Wheeling, WV Steamboat TRI COLOR Explosion, Apr 1831

Wheeling, April 20.

Yesterday morning, about nine o'clock, while the Steam Boat TRI COLOR, Capt. DROWN, was about getting under way from the landing at this place, her boiler exploded, and threw its scalding contents forward. Capt. DROWN and a number of others who were on the fore part of the boat, were all swept overboard. Eight persons have lost their lives by the immediate effects of the explosion, or by drowning. Eight others were scalded very severely, and one of them dangerously. The body of the Captain has been found. The boiler was an old one, repaired four years ago; and the explosion is imputed by the Engineer to the omission of several bolts or rivets which were left out in making the repairs. With a boiler eighteen years old, of defective workmanship, this disaster must be chargeable to others, rather than to the Engineer.
The following is believed to be an accurate list of the sufferers:
Captain DROWN, dead.
OLIVER B. NEWLAND, 2d Engineer, missing.
JOSEPH WHISTLE, deck hand, do.
______ CHERRY, fireman, do.
RODNEY MILES, passenger, do.
LEVI STEWART, of Wheeling, do.
BEN. STEWART, cold' man of Wheeling, do.
Colored fireman name unknown, do.
CALVIN MARVIN, passenger, badly scalded and leg shattered.
JESSE FIELDS, passenger, scalded not dangerous.
WILLIAM BAILEY, deck hand, do. do.
NATHAN DAY, fireman, do. do.
JAMES BROWN, fireman, do. do.
ABSALOM SCOTT, fireman, do. do.
JOHN McCLEAN, printer of Wheeling and JOHN MATTOX, a passenger on the Mountaineer, standing on the wharf at the time of the explosion, were both severely scalded, but are not considered in danger. Several others who were standing at the same place narrowly escaped.

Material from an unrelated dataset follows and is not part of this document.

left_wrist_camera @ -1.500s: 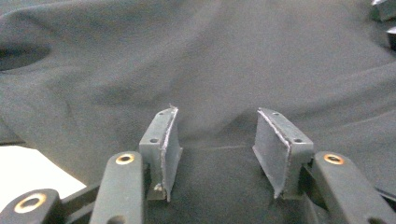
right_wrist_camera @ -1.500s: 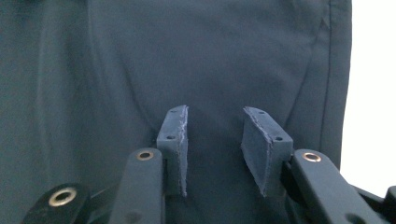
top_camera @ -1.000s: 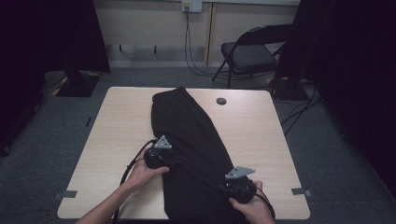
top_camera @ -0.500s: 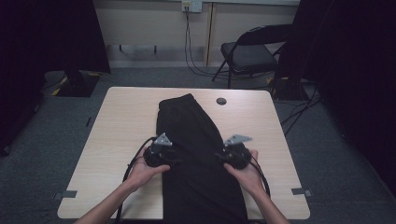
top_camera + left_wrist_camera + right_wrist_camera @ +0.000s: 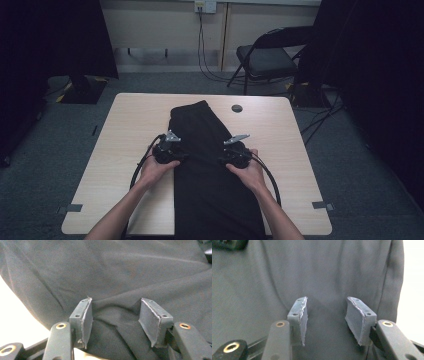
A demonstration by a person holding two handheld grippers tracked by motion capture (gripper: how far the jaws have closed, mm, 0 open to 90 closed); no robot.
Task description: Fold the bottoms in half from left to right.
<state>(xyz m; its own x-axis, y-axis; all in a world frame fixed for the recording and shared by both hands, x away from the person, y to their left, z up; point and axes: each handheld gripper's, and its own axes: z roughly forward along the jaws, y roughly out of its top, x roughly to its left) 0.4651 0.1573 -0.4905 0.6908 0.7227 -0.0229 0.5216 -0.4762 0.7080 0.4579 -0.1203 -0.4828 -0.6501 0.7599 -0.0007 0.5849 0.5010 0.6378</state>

The Torch Light And Public Advertiser Hagerstown Maryland 1831-04-28


Explosion of the Tri-Color

This sad event took place on the first day of April, 1830, [sic] at Wheeling, Va., on the Ohio river. The Captain, second engineer, and thirteen passengers, were killed. Four persons were wounded. The first engineer, who escaped unhurt, gives the following account. When the boat stopped at Wheeling to land passengers, he had the fires damped down, and was sure that there was a good supply of water in the boilers. He than went to his breakfast, but before he had finished this meal, the Captain came to the door and informed him that the steam was up, and he wished to start. The engineer arose from the table, went out, and found that the steam was very high, and the fire burning briskly.

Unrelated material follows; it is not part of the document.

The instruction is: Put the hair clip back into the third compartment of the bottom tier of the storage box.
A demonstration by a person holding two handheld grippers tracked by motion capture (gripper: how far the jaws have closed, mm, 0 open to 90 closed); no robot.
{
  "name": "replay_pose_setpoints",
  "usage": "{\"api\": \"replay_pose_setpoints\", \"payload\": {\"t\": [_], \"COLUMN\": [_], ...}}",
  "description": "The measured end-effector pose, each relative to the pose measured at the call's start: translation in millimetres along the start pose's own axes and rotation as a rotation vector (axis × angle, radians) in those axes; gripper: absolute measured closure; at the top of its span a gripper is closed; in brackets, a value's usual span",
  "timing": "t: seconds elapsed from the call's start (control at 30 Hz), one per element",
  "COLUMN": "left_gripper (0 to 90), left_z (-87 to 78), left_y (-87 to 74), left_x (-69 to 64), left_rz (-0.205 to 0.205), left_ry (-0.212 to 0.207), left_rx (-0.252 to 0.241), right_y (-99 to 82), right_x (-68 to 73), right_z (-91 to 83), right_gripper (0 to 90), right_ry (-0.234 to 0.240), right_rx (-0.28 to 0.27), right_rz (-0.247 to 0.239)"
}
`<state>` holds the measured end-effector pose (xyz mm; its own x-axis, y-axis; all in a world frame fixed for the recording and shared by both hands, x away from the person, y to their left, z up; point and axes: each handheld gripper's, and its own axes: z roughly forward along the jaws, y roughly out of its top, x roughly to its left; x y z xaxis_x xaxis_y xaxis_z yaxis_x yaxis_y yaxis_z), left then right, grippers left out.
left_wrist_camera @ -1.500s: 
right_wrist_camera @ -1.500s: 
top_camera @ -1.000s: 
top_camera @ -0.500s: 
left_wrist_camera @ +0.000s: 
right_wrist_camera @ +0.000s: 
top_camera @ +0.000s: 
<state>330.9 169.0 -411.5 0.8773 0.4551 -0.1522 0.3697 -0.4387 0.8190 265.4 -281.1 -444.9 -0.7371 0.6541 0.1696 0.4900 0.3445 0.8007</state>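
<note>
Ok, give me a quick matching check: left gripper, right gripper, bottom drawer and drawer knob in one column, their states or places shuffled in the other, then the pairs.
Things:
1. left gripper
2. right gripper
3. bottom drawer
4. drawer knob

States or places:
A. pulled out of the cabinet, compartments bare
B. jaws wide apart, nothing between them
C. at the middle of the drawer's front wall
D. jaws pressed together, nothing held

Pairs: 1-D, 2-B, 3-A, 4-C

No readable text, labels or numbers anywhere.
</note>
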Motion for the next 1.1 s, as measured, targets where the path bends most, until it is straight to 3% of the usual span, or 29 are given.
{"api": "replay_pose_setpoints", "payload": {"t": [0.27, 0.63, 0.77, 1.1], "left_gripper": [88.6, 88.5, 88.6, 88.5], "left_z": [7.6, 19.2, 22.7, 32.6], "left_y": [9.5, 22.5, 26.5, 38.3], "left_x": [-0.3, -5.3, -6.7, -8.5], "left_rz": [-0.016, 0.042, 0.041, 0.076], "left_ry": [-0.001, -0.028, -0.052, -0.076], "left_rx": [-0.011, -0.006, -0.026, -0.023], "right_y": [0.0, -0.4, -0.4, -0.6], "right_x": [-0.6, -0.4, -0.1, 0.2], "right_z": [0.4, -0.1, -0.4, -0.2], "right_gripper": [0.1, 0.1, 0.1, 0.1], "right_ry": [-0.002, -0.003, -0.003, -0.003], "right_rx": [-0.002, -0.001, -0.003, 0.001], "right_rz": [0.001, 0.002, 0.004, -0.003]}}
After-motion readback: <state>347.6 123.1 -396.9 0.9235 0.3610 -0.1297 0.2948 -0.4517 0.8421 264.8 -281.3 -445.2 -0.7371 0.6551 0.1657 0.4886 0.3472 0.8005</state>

The men were then employed in pushing out the boat from the wharf, but before the bell gave the signal to go ahead, the boilers bursted with the usual horrid effects. The engineer, who gives this account, ascribes the accident to the imprudent conduct of the captain ; who ordered the men to supply the fires with fuel, without notifying the engineer that this had been done. It appears that captains of steamboats were, at that time, too apt to interfere with the engineer's duties, affecting to be more familiar with the operation of the steam-engine than the men who were presumed to have the exclusive management thereof. The names of the killed and wounded are not given. Six [sic] persons were killed.